Fix the code above to generate the correct analysis for this research question.

5-point questions

Question 1

Using the dataset homework-happy_d, create a regression model predicting happiness from friendship quality, ses, and school success; be sure to save the output to an object.

Load the sjPlot package and run through the following code. Interpret each figure along the way. (As a general hint: you’ll want to open the help page for this function or use Google to find tutorials online.)

  • Enter your model object into the function plot_model and set the argument type = "est". What does this plot represent?

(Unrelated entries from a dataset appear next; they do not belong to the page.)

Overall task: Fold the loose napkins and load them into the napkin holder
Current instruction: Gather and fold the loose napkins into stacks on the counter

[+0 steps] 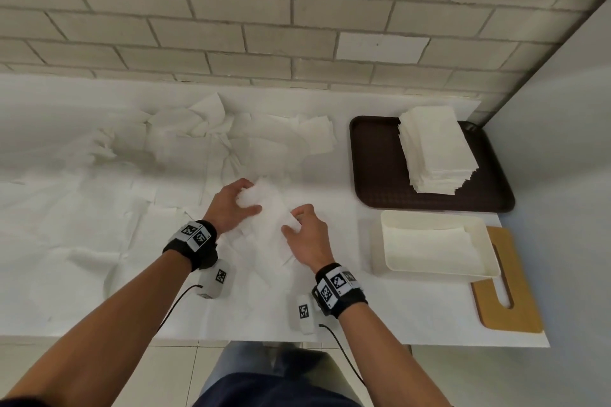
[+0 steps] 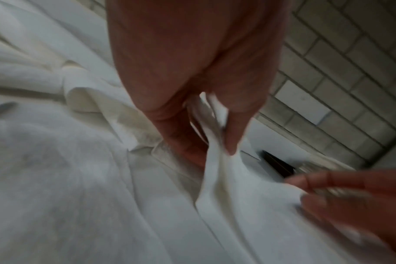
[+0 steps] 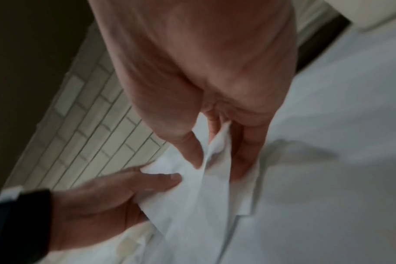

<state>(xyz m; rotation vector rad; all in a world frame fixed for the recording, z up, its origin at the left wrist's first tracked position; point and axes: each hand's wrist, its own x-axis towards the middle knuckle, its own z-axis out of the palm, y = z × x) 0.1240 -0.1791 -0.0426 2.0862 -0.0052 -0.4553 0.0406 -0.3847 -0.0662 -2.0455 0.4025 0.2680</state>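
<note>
A loose white napkin (image 1: 269,218) is raised a little over the white table, held between both hands. My left hand (image 1: 234,205) pinches its far left edge between thumb and fingers; the left wrist view shows the napkin (image 2: 215,135) caught there. My right hand (image 1: 302,228) pinches the near right edge, and the right wrist view shows the napkin (image 3: 217,157) between its thumb and fingers. The cream napkin holder (image 1: 489,269) lies at the right with a folded napkin (image 1: 426,235) inside. Several loose napkins (image 1: 211,135) lie heaped at the back.
A dark brown tray (image 1: 373,168) at the back right carries a tall stack of folded napkins (image 1: 436,149). A wooden board (image 1: 515,314) lies under the holder near the table's right edge. Brick wall behind, grey wall at right. Spread white sheets (image 1: 66,241) cover the left table.
</note>
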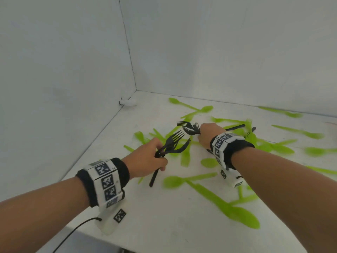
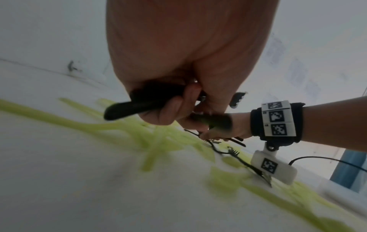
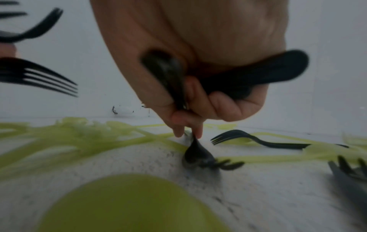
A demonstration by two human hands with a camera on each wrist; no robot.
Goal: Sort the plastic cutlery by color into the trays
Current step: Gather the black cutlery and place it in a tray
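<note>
Right wrist: fingertips [image 3: 195, 124] pinching black fork [image 3: 200, 155]

I was working in what looked like a bare recording booth or lab cell: plain white walls [image 1: 63, 61] met in a corner above a white tabletop [image 1: 155, 216]. Both forearms wore bands of printed tracking markers [image 1: 105, 181], and a black cable [image 1: 73, 232] trailed off the table edge. Blur hid any finer detail.
</note>
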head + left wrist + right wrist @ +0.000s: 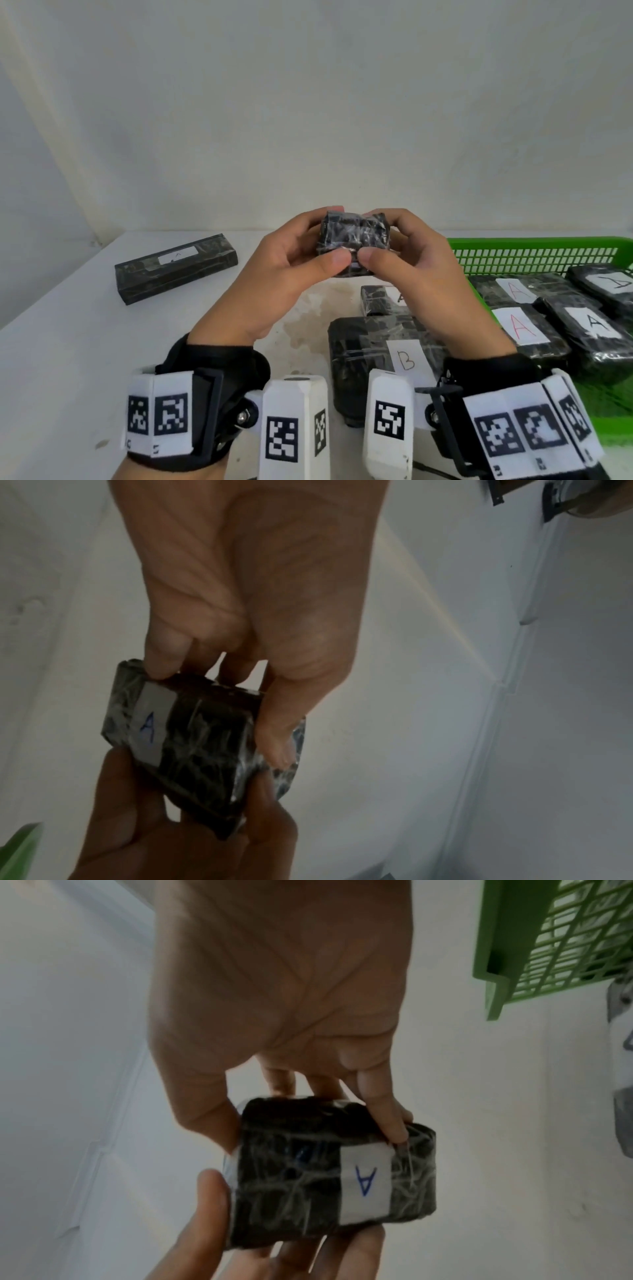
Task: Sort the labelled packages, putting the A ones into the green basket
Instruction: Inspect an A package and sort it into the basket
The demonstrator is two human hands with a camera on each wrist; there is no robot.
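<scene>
The white table (68, 342) fills the lower part of the head view, with a pale wall behind it. At its right edge sits the green basket (534, 246), its slatted wall showing, and several black wrapped packages lie inside; 3 of their white labels read A, and a 4th label at the far right cannot be read for certain. On the table just beside the basket, in front of the wrists, lies a large black package marked B (370, 356), and just beyond it a smaller black package (375, 299) with a partly hidden label. Well apart at the left lies a long black package (176, 265) with a white label that seems to read A. Raised above the middle of the table, between both hands, is a small black wrapped package (354, 240) whose white label, seen from both wrist views, carries a blue A (365, 1180). The left hand (274, 274) pinches its left end with thumb underneath and fingers over the top, and the right hand (424, 270) grips the right end the same way, the 2 thumbs almost touching.
</scene>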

  • Enter your model object into the function plot_model and set the argument type = "std". What does this plot represent?

  • Enter your model object into the function plot_model and set the argument type = "pred" and the argument terms = "school_success" (or whatever the name of your school success variable is). What does this plot represent?

  • Enter your model object into the function plot_model and set the argument type = "pred" and the argument terms = c("school_success", "ses[meansd]" (or whatever the name of your school success and SES variables are). What does this plot represent? (Hint, think about the regression plane….)

  • Enter your model object into the function plot_model and set the argument type = "slope". What does this plot represent?

Question 2

Using the dataset homework-happy_d, run a three-predictor regression predicting happiness by friendship quality, SES, and school success.

Check each of the six assumptions discussed in class. List each assumption and state how you examined (or would examine) that assumption. Note that not every aassumption can be directly examined, but all should be addressed. Include plots where applicable and be sure to interpret your output.

10-point questions

Question 1

Earn 5 additional points: For those looking to stretch your R skills a bit, you can earn additional points by completing this problem using iteration. Here’s what that means: you’ll see this problem asks you to run multiple ANOVA tests. Instead of hard coding these or writing each test out by hand, write code that applies a single function or set of code to each outcome variable. To accomplish this, you might look into the various apply functions (apply, sapply, and lapply), but I would recommend diving into the world of purrr. These analyses can be completed elegantly with the use of gather and map. This tutorial is a nice starting place, but you should expect to do a bit of independent learning. To earn these bonus points, you’ll need to use iteration on all parts of this problem except for the pairwise comparisons. (Unless you want to try that too!)

Use the homework-world dataset for this question. This dataset contains 7 variables of interest: happiness, gross domestic product, support, life expectancy, freedom, generosity, and corruption.

  • Conduct an analysis of variance (use the aov() function) for each of the measures, using country development status (world) as the grouping variable. In a table, report the degrees of freedom, F-statistic, and p-value for each analysis (one row for each analysis). Make sure this table is formatted nicely, i.e., not just R output. I recommend kable from the knitr package, but there are many good options available.

  • If the F-test is significant for an analysis, conduct follow-up pairwise comparisons using a Holm correction. Report these in a table (one table per analysis). Make sure these tables are formatted nicely.

  • Recall that the ANOVA model has the same homogeneity of variance assumption as the independent samples t-test. Assess the homogeneity of variance assumption for each of the outcome measures (use the leveneTest() function). Report these results in a single table and comment on whether this assumption is satisfied for each measure.

  • If we cannot assume homogeneity of variance when using a (Student’s) independent samples t-test, we run a Welch’s t-test, which doesn’t have this assumption (but has lower power). There is an analogous test in the ANOVA framework, called the Welch’s one-way test. Re-run the analyses of variance, but now use the Welch one-way test (use the oneway.test() function). Report these results in a single table. Make sure this table is formatted nicely. Comment on whether any conclusions about group differences change compared to the original ANOVAs.